Drop every picture, then print the rest of the listing exactly as given.

◆ Supplied data ◆
---*---

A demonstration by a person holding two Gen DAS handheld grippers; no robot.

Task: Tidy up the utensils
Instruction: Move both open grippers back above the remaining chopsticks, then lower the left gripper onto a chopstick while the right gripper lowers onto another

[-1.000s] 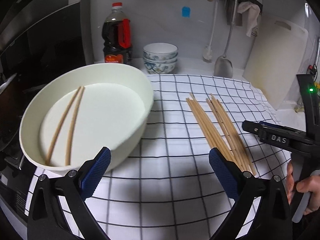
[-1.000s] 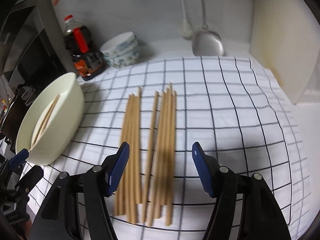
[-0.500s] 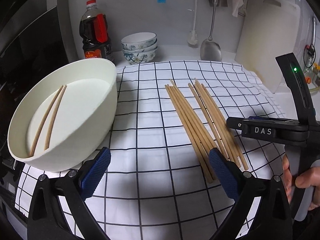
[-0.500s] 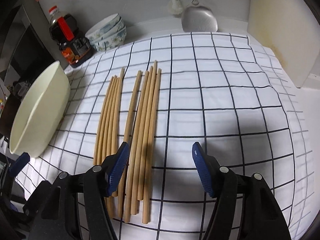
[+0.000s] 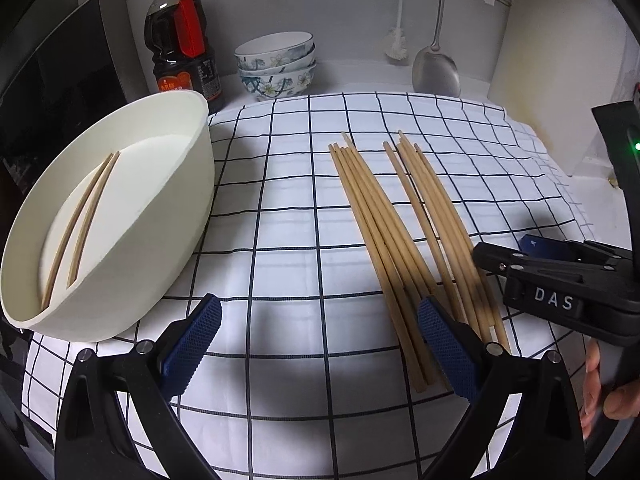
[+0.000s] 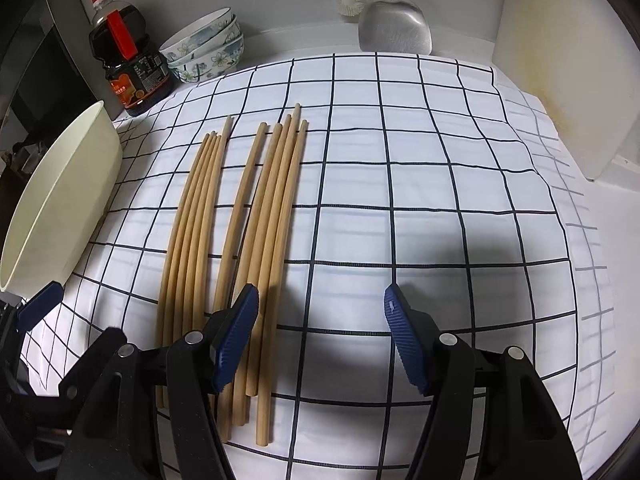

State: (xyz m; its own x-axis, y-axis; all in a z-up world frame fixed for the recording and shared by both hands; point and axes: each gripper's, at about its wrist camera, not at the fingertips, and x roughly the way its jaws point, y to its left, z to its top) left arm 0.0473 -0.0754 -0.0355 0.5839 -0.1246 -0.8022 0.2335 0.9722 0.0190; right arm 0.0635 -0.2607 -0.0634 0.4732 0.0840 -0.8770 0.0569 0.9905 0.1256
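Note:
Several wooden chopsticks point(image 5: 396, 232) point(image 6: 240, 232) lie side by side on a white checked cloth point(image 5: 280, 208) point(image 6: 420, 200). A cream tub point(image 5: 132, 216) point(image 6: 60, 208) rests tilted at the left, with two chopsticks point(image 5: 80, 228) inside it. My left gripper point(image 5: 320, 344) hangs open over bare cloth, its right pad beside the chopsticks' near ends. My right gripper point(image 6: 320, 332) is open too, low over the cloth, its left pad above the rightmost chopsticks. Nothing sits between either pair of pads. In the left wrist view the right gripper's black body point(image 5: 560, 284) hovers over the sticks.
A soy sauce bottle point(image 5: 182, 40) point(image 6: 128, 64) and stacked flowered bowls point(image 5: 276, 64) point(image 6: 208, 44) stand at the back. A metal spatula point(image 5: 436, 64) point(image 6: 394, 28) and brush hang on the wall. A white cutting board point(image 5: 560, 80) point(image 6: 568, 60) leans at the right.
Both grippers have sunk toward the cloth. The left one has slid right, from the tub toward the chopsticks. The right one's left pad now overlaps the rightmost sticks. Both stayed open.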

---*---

◆ Finished task ◆
A demonstration by a person holding two Gen DAS handheld grippers; no robot.

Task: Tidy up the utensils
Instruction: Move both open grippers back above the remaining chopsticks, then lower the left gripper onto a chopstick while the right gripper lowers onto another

[-1.000s] 
[-1.000s] 
[-0.500s] 
[-0.500s] 
[+0.000s] 
[+0.000s] 

State: (xyz m; its own x-axis, y-axis; all in a z-up world frame fixed for the recording and shared by both hands; point and axes: each gripper's, at about its wrist camera, not at the fingertips, and x roughly the way its jaws point, y to its left, z to its top) left arm 0.0473 -0.0754 -0.0355 0.5839 -0.1246 -0.8022 0.2335 0.9722 0.0190; right arm 0.0635 -0.2607 -0.0634 0.4732 0.0840 -0.8770 0.0569 0.9905 0.1256
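Note:
Several wooden chopsticks point(image 5: 396, 232) point(image 6: 240, 232) lie side by side on a white checked cloth point(image 5: 280, 208) point(image 6: 420, 200). A cream tub point(image 5: 132, 216) point(image 6: 60, 208) rests tilted at the left, with two chopsticks point(image 5: 80, 228) inside it. My left gripper point(image 5: 320, 344) hangs open over bare cloth, its right pad beside the chopsticks' near ends. My right gripper point(image 6: 320, 332) is open too, low over the cloth, its left pad above the rightmost chopsticks. Nothing sits between either pair of pads. In the left wrist view the right gripper's black body point(image 5: 560, 284) hovers over the sticks.
A soy sauce bottle point(image 5: 182, 40) point(image 6: 128, 64) and stacked flowered bowls point(image 5: 276, 64) point(image 6: 208, 44) stand at the back. A metal spatula point(image 5: 436, 64) point(image 6: 394, 28) and brush hang on the wall. A white cutting board point(image 5: 560, 80) point(image 6: 568, 60) leans at the right.
Both grippers have sunk toward the cloth. The left one has slid right, from the tub toward the chopsticks. The right one's left pad now overlaps the rightmost sticks. Both stayed open.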

What came before is the finished answer.